[Docs] Minor PR review feedback fixes

peterschmidt85 · peterschmidt85 · commit 8632ded53c9e · 2025-05-16T14:47:41.000+02:00
diff --git a/docs/blog/posts/mpi.md b/docs/blog/posts/mpi.md
@@ -86,10 +86,10 @@ resources:
 
 </div>
 
-The first worker node (`DSTACK_NODE_RANK=0`) generates a `hostfile` listing all node IPs and waits until all nodes are
+The master node (`DSTACK_NODE_RANK=0`) generates a `hostfile` listing all node IPs and waits until all nodes are
 reachable via MPI. Once confirmed, it launches the `/root/nccl-tests/build/all_reduce_perf` benchmark across all available GPUs in the cluster.
 
-The other worker nodes remain blocked until they receive a termination signal from the master node via a FIFO pipe.

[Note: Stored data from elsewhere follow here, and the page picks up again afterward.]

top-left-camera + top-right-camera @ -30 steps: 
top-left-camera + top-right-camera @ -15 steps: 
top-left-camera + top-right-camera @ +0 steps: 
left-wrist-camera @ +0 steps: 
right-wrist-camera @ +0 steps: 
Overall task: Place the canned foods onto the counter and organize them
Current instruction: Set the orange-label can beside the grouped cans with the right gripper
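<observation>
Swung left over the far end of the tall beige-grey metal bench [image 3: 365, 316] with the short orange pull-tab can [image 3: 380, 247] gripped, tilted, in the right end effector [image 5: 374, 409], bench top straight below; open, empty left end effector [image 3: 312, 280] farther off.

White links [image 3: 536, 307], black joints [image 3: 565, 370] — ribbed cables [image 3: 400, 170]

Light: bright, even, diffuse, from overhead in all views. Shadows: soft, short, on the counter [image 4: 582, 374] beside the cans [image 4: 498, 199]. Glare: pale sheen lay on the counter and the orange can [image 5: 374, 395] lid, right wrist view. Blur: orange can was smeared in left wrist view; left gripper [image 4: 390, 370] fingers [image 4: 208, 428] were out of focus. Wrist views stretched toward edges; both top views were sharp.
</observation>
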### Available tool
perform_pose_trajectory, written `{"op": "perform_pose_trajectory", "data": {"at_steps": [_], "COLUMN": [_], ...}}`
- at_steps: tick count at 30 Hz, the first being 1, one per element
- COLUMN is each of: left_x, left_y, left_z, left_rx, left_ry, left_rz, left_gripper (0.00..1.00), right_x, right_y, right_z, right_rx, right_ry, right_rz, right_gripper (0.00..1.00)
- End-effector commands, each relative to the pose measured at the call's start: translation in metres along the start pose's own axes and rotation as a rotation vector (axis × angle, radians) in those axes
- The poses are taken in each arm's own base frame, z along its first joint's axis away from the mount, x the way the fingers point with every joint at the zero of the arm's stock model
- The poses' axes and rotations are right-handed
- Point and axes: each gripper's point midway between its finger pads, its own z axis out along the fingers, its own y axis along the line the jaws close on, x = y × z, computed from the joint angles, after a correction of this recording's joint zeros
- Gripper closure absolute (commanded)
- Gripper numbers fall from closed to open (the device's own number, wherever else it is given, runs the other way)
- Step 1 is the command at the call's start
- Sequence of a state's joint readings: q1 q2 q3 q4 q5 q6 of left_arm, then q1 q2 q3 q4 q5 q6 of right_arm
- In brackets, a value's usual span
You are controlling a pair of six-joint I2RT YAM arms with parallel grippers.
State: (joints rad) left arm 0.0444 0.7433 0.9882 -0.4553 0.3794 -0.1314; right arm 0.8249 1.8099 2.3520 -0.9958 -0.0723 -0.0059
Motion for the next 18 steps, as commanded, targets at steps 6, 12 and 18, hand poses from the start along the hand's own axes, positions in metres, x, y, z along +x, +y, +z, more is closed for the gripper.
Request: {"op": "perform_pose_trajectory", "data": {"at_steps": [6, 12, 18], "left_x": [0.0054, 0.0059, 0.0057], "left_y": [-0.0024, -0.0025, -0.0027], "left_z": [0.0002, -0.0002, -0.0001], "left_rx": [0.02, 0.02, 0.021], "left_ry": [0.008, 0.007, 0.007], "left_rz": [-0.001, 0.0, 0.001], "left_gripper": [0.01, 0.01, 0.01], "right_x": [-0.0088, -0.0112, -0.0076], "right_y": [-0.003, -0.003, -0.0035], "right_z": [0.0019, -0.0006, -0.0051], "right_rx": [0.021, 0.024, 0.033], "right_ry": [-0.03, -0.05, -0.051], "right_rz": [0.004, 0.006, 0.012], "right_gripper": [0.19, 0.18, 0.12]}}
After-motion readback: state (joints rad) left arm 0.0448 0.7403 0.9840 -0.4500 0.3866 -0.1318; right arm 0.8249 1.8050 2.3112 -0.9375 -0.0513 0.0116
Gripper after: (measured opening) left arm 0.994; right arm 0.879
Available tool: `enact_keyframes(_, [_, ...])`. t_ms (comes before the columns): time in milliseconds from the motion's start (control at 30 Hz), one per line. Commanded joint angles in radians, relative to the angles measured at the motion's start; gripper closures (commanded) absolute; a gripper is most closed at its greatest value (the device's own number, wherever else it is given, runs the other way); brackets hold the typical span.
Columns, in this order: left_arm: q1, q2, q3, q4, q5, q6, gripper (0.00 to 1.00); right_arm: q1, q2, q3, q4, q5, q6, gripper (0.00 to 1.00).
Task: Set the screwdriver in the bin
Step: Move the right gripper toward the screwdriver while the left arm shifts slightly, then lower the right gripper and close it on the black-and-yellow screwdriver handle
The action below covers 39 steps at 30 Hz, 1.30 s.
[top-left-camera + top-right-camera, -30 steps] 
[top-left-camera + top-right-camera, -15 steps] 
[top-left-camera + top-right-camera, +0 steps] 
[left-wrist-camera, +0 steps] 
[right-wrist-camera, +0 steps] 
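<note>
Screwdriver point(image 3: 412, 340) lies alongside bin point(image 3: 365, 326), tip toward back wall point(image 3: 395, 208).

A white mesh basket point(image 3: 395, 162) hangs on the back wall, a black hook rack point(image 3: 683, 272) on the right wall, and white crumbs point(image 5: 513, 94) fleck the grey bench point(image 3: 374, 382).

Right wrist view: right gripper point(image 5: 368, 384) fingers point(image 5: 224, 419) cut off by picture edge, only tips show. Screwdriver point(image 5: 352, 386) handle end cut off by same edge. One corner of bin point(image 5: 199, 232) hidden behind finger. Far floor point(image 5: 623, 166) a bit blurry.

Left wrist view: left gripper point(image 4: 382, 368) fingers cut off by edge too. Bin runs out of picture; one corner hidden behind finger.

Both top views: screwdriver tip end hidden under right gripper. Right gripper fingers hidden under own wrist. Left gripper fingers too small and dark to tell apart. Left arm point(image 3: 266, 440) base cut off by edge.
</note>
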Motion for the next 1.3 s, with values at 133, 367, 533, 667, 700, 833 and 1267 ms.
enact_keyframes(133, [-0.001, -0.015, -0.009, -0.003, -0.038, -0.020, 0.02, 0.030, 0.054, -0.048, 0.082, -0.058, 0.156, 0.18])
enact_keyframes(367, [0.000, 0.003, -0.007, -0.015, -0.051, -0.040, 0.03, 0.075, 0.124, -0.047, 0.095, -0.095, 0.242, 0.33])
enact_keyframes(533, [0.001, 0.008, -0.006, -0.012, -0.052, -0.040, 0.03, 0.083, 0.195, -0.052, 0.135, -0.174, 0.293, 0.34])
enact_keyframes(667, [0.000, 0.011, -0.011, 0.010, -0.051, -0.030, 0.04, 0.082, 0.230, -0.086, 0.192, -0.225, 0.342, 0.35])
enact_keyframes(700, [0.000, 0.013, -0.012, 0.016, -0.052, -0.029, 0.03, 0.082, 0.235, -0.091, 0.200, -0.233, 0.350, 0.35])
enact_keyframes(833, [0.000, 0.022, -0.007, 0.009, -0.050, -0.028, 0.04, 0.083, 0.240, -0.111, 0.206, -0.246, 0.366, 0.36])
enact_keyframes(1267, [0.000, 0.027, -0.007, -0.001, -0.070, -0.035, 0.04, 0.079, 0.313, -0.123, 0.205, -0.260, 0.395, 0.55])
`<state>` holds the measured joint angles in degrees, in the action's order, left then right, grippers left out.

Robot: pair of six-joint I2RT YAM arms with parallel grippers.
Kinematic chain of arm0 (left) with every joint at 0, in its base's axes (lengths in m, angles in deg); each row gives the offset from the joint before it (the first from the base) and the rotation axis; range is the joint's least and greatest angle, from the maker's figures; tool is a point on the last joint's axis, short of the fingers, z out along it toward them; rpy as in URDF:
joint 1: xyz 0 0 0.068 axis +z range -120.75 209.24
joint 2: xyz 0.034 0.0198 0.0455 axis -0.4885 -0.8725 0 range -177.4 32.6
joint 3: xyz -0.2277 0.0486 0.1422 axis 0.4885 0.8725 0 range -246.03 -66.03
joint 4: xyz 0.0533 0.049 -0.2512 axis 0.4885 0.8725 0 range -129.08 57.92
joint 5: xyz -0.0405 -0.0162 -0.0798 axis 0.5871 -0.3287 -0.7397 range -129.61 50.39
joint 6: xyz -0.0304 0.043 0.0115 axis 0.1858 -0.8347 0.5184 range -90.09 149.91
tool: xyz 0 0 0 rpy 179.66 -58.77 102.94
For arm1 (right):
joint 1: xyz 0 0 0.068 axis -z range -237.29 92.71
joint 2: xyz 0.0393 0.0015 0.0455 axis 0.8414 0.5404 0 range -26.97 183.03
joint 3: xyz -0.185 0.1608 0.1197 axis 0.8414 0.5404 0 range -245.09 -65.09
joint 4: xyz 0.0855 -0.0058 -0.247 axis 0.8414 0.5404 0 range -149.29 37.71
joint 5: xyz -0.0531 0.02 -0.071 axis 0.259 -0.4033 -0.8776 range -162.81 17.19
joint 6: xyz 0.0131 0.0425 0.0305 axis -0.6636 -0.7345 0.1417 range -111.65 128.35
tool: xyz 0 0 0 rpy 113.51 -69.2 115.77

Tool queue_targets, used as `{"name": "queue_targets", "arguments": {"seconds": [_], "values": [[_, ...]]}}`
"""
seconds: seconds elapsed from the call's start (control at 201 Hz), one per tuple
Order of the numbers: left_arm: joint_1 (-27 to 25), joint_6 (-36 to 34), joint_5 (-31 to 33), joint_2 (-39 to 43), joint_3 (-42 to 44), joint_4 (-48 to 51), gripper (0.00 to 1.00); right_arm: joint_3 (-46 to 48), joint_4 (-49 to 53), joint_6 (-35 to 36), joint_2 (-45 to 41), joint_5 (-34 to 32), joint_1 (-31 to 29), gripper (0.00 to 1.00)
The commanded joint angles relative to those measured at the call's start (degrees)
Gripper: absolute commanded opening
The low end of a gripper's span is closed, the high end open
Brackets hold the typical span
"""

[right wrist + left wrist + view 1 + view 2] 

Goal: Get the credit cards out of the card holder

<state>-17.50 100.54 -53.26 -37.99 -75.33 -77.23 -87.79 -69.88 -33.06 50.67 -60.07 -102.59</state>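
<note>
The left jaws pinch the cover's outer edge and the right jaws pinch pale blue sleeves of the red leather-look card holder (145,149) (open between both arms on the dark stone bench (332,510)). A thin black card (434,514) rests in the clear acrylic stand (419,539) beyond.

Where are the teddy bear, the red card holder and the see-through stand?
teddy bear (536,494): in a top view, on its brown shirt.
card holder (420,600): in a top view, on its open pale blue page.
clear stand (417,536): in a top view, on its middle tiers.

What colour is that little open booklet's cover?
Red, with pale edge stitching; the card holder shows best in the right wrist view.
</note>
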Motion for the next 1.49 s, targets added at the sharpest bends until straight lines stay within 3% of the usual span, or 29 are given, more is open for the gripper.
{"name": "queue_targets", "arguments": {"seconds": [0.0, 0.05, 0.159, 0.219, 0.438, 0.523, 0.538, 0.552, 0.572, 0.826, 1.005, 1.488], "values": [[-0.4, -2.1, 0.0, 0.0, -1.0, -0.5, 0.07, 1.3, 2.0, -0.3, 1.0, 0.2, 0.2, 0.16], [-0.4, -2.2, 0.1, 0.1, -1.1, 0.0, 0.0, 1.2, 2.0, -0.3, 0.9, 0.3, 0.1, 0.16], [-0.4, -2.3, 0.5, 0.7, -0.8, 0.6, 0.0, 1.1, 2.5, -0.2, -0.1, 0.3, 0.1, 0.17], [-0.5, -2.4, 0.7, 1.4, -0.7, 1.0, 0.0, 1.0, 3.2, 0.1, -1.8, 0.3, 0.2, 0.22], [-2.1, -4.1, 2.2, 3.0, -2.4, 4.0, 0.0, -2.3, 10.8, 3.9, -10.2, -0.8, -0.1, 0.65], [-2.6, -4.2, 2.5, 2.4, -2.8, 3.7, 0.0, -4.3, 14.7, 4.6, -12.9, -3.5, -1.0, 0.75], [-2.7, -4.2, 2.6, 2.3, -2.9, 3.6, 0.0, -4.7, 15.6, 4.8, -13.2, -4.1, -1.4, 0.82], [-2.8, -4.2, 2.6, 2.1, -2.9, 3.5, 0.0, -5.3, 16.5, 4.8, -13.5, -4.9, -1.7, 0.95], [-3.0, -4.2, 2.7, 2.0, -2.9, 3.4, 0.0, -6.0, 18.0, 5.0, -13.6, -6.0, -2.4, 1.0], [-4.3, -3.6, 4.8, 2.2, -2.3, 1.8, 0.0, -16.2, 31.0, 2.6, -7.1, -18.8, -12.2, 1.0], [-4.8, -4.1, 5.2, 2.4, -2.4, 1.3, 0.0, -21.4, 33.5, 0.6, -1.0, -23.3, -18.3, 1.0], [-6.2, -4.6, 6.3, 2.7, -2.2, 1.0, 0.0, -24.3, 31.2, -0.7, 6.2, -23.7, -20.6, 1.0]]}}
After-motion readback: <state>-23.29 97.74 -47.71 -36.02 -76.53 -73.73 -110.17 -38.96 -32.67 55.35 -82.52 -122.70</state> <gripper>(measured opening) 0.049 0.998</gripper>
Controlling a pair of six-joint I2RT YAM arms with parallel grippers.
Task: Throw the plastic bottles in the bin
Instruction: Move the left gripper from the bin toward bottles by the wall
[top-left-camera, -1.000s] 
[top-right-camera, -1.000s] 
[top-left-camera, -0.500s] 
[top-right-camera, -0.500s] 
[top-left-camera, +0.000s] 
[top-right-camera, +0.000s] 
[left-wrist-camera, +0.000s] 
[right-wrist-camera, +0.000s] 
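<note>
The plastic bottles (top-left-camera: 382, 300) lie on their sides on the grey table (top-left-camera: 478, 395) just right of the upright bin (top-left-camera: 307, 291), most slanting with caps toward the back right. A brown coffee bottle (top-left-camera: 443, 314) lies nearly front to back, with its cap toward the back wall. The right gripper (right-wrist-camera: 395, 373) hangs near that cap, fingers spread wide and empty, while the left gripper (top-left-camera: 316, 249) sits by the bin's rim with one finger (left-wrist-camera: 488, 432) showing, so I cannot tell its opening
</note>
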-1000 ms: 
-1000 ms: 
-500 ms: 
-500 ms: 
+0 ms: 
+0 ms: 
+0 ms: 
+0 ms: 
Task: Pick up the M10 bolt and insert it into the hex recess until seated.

+Non-master nodes remain blocked until they receive a termination signal from the master node via a FIFO pipe.
 
 With this, now you can use such a task to run both NCCL or RCCL tests on both cloud and SSH fleets, 
 as well as use MPI for other tasks.
@@ -102,4 +102,4 @@ as well as use MPI for other tasks.
 !!! info "What's next?"
     1. Learn more about [dev environments](../../docs/concepts/dev-environments.md), [tasks](../../docs/concepts/tasks.md), [services](../../docs/concepts/services.md), and [fleets](../../docs/concepts/fleets.md)
     2. Check the [NCCL tests](../../examples/clusters/nccl-tests/index.md) example
-    2. Join [Discord :material-arrow-top-right-thin:{ .external }](https://discord.gg/u8SmfwPpMd){:target="_blank"}
+    3. Join [Discord :material-arrow-top-right-thin:{ .external }](https://discord.gg/u8SmfwPpMd){:target="_blank"}
diff --git a/docs/docs/concepts/fleets.md b/docs/docs/concepts/fleets.md
@@ -63,33 +63,34 @@ Once the status of instances changes to `idle`, they can be used by dev environm
 
 To ensure instances are interconnected (e.g., for
 [distributed tasks](tasks.md#distributed-tasks)), set `placement` to `cluster`. 
-This ensures all instances are provisioned in the same backend and region with optimal inter-node connectivity
+This ensures all instances are provisioned with optimal inter-node connectivity.
 
 ??? info "AWS"
-    When you create a cloud fleet with `aws`, [Elastic Fabric Adapter networking :material-arrow-top-right-thin:{ .external }](https://docs.aws.amazon.com/AWSEC2/latest/UserGuide/efa.html){:target="_blank"} is automatically configured if it’s supported for the corresponding instance type.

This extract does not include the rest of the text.